Work request:
With nothing omitted, transcribe the entries exactly as written.

Provided entries:
┌────────
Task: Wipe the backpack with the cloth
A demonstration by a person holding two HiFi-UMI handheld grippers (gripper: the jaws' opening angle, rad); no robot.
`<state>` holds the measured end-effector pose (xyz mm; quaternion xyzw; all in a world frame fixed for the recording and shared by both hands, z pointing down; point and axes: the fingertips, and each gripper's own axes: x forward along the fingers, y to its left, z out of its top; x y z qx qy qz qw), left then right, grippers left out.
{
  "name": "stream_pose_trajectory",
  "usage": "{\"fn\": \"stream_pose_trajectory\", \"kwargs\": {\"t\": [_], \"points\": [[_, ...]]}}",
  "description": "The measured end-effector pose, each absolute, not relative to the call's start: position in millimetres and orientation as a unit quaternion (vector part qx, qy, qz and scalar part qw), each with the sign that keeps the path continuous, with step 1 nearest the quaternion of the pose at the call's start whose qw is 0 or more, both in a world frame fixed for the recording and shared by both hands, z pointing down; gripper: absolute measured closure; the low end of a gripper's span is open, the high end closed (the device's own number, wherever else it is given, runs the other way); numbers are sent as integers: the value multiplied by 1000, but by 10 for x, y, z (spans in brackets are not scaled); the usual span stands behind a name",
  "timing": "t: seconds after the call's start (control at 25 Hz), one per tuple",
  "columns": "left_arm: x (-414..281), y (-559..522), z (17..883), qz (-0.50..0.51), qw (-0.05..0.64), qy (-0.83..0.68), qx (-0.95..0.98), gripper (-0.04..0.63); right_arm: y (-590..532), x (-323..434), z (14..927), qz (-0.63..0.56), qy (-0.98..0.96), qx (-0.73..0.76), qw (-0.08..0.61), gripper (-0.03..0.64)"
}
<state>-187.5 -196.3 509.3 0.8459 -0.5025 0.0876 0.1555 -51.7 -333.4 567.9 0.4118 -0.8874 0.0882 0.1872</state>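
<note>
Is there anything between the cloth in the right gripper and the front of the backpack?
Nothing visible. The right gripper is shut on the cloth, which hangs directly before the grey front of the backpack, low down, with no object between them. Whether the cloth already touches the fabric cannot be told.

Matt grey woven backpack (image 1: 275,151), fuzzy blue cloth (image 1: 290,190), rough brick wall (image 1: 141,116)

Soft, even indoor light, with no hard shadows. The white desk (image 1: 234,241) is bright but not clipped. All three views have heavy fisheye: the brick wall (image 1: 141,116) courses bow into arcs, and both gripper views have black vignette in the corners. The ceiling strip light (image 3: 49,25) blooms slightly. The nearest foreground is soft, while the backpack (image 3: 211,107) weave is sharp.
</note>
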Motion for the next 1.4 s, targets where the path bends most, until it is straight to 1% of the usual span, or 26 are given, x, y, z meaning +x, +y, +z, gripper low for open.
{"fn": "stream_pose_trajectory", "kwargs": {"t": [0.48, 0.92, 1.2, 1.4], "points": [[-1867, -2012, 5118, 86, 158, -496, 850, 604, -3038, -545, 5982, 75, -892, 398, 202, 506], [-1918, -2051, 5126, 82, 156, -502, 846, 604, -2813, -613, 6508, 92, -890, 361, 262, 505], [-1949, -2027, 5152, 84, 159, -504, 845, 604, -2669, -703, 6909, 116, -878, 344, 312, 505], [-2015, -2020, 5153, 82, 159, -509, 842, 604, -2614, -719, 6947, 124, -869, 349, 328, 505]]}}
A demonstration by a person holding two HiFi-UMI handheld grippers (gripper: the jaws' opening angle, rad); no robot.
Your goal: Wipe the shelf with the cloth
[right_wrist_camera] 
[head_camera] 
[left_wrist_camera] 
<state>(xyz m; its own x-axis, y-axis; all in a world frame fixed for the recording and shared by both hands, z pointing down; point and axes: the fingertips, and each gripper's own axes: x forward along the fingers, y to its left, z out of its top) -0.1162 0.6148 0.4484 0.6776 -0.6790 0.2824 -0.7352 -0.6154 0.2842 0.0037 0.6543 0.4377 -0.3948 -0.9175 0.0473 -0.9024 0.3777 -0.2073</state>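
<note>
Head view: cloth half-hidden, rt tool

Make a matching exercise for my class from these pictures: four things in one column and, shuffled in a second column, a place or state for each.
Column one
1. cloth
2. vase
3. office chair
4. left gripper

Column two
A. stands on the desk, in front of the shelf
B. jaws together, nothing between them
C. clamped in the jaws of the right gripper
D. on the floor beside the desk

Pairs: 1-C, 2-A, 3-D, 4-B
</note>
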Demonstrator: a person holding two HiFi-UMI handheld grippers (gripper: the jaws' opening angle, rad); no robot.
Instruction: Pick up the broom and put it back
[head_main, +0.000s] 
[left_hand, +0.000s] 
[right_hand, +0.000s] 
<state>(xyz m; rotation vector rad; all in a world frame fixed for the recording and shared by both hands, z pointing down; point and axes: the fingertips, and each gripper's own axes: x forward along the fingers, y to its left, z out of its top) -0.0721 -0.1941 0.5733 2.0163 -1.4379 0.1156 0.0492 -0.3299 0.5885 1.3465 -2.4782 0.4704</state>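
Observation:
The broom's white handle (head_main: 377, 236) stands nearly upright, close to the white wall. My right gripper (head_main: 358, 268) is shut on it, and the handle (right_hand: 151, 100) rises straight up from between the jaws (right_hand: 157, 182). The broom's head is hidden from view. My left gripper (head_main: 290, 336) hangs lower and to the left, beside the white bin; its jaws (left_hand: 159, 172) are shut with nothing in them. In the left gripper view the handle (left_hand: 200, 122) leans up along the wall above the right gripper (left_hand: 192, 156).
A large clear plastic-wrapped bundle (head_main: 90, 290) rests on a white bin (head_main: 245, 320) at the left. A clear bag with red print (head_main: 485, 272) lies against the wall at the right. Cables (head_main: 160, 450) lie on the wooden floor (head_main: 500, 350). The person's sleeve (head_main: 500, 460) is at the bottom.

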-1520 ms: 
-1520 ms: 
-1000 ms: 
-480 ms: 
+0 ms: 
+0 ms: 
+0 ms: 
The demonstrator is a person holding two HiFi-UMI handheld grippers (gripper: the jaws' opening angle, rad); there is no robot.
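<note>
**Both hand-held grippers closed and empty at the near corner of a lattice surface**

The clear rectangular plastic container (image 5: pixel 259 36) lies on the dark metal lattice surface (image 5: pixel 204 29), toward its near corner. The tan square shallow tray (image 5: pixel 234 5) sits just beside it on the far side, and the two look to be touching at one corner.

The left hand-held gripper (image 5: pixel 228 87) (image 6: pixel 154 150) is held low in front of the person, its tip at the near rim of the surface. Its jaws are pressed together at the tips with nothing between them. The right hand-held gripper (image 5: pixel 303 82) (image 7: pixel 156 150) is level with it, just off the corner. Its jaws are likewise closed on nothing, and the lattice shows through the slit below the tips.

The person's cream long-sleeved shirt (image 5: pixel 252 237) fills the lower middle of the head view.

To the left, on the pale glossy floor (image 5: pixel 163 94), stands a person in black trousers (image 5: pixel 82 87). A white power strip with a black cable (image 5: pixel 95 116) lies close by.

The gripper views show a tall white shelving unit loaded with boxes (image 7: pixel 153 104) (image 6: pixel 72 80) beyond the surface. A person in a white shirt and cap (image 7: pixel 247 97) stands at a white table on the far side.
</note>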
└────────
The answer:
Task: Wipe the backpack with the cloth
A demonstration by a person holding two HiFi-UMI handheld grippers (gripper: the jaws' opening angle, rad); no robot.
`<state>` holds the measured end-effector pose (xyz mm; quaternion xyzw; all in a world frame fixed for the recording and shared by both hands, z pointing down; point and axes: the fingertips, and each gripper's own axes: x forward along the fingers, y to its left, z out of its top; x y z qx qy qz qw), left then right, grippers left out.
{
  "name": "stream_pose_trajectory",
  "usage": "{\"fn\": \"stream_pose_trajectory\", \"kwargs\": {\"t\": [_], \"points\": [[_, ...]]}}",
  "description": "The measured end-effector pose, each absolute, not relative to the call's start: position in millimetres and orientation as a unit quaternion (vector part qx, qy, qz and scalar part qw), each with the sign that keeps the path continuous, with step 1 nearest the quaternion of the pose at the call's start whose qw is 0 or more, both in a world frame fixed for the recording and shared by both hands, z pointing down; gripper: absolute measured closure; the low end of a gripper's span is open, the high end closed (the device's own number, wherever else it is given, runs the other way); numbers are sent as integers: the value multiplied by 1000, but by 10 for x, y, z (spans in brackets are not scaled); the usual span stands behind a name",
  "timing": "t: seconds after the call's start (control at 25 Hz), one per tuple",
  "columns": "left_arm: x (-414..281), y (-559..522), z (17..883), qz (-0.50..0.51), qw (-0.05..0.64), qy (-0.83..0.68), qx (-0.95..0.98), gripper (-0.04..0.63); right_arm: y (-590..532), x (-323..434), z (14..927), qz (-0.63..0.56), qy (-0.98..0.96), qx (-0.73..0.76), qw (-0.08..0.61), gripper (-0.03..0.64)"
}
<state>-187.5 -196.3 509.3 0.8459 -0.5025 0.0876 0.1555 -51.7 -333.4 567.9 0.4118 -0.8874 0.0882 0.1872</state>
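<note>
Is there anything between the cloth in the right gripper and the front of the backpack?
Nothing visible. The right gripper is shut on the cloth, which hangs directly before the grey front of the backpack, low down, with no object between them. Whether the cloth already touches the fabric cannot be told.

Matt grey woven backpack (image 1: 275,151), fuzzy blue cloth (image 1: 290,190), rough brick wall (image 1: 141,116)

Soft, even indoor light, with no hard shadows. The white desk (image 1: 234,241) is bright but not clipped. All three views have heavy fisheye: the brick wall (image 1: 141,116) courses bow into arcs, and both gripper views have black vignette in the corners. The ceiling strip light (image 3: 49,25) blooms slightly. The nearest foreground is soft, while the backpack (image 3: 211,107) weave is sharp.
</note>
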Motion for the next 1.4 s, targets where the path bends most, until it is straight to 1% of the usual span, or 26 are given, x, y, z meaning +x, +y, +z, gripper low for open.
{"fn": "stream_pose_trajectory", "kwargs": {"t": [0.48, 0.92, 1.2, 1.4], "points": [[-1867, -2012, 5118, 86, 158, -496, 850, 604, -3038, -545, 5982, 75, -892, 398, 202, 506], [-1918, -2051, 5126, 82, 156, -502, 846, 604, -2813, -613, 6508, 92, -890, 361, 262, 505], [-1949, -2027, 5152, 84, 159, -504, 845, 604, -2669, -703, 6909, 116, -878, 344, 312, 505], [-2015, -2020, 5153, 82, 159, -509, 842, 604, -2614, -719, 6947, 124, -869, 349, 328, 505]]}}
A demonstration by a person holding two HiFi-UMI handheld grippers (gripper: the jaws' opening angle, rad); no robot.
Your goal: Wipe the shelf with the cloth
[right_wrist_camera] 
[head_camera] 
[left_wrist_camera] 
<state>(xyz m; its own x-axis, y-axis; all in a world frame fixed for the recording and shared by both hands, z pointing down; point and axes: the fingertips, and each gripper's own axes: x forward along the fingers, y to its left, z out of its top) -0.1162 0.6148 0.4484 0.6776 -0.6790 0.2824 -0.7352 -0.6154 0.2842 0.0037 0.6543 0.4377 -0.3948 -0.9175 0.0473 -0.9024 0.3777 -0.2073</state>
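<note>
Head view: cloth half-hidden, rt tool

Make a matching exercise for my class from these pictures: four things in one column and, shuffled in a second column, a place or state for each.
Column one
1. cloth
2. vase
3. office chair
4. left gripper

Column two
A. stands on the desk, in front of the shelf
B. jaws together, nothing between them
C. clamped in the jaws of the right gripper
D. on the floor beside the desk

Pairs: 1-C, 2-A, 3-D, 4-B
</note>
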Demonstrator: a person holding two HiFi-UMI handheld grippers (gripper: the jaws' opening angle, rad); no robot.
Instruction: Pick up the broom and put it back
[head_main, +0.000s] 
[left_hand, +0.000s] 
[right_hand, +0.000s] 
<state>(xyz m; rotation vector rad; all in a world frame fixed for the recording and shared by both hands, z pointing down; point and axes: the fingertips, and each gripper's own axes: x forward along the fingers, y to its left, z out of its top) -0.0721 -0.1941 0.5733 2.0163 -1.4379 0.1156 0.0492 -0.3299 0.5885 1.3465 -2.4782 0.4704</state>
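Observation:
The broom's white handle (head_main: 377, 236) stands nearly upright, close to the white wall. My right gripper (head_main: 358, 268) is shut on it, and the handle (right_hand: 151, 100) rises straight up from between the jaws (right_hand: 157, 182). The broom's head is hidden from view. My left gripper (head_main: 290, 336) hangs lower and to the left, beside the white bin; its jaws (left_hand: 159, 172) are shut with nothing in them. In the left gripper view the handle (left_hand: 200, 122) leans up along the wall above the right gripper (left_hand: 192, 156).
A large clear plastic-wrapped bundle (head_main: 90, 290) rests on a white bin (head_main: 245, 320) at the left. A clear bag with red print (head_main: 485, 272) lies against the wall at the right. Cables (head_main: 160, 450) lie on the wooden floor (head_main: 500, 350). The person's sleeve (head_main: 500, 460) is at the bottom.
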
-1520 ms: 
-1520 ms: 
-1000 ms: 
-480 ms: 
+0 ms: 
+0 ms: 
+0 ms: 
The demonstrator is a person holding two HiFi-UMI handheld grippers (gripper: the jaws' opening angle, rad); there is no robot.
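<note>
**Both hand-held grippers closed and empty at the near corner of a lattice surface**

The clear rectangular plastic container (image 5: pixel 259 36) lies on the dark metal lattice surface (image 5: pixel 204 29), toward its near corner. The tan square shallow tray (image 5: pixel 234 5) sits just beside it on the far side, and the two look to be touching at one corner.

The left hand-held gripper (image 5: pixel 228 87) (image 6: pixel 154 150) is held low in front of the person, its tip at the near rim of the surface. Its jaws are pressed together at the tips with nothing between them. The right hand-held gripper (image 5: pixel 303 82) (image 7: pixel 156 150) is level with it, just off the corner. Its jaws are likewise closed on nothing, and the lattice shows through the slit below the tips.

The person's cream long-sleeved shirt (image 5: pixel 252 237) fills the lower middle of the head view.

To the left, on the pale glossy floor (image 5: pixel 163 94), stands a person in black trousers (image 5: pixel 82 87). A white power strip with a black cable (image 5: pixel 95 116) lies close by.

The gripper views show a tall white shelving unit loaded with boxes (image 7: pixel 153 104) (image 6: pixel 72 80) beyond the surface. A person in a white shirt and cap (image 7: pixel 247 97) stands at a white table on the far side.
</note>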

What has been written here completes the answer.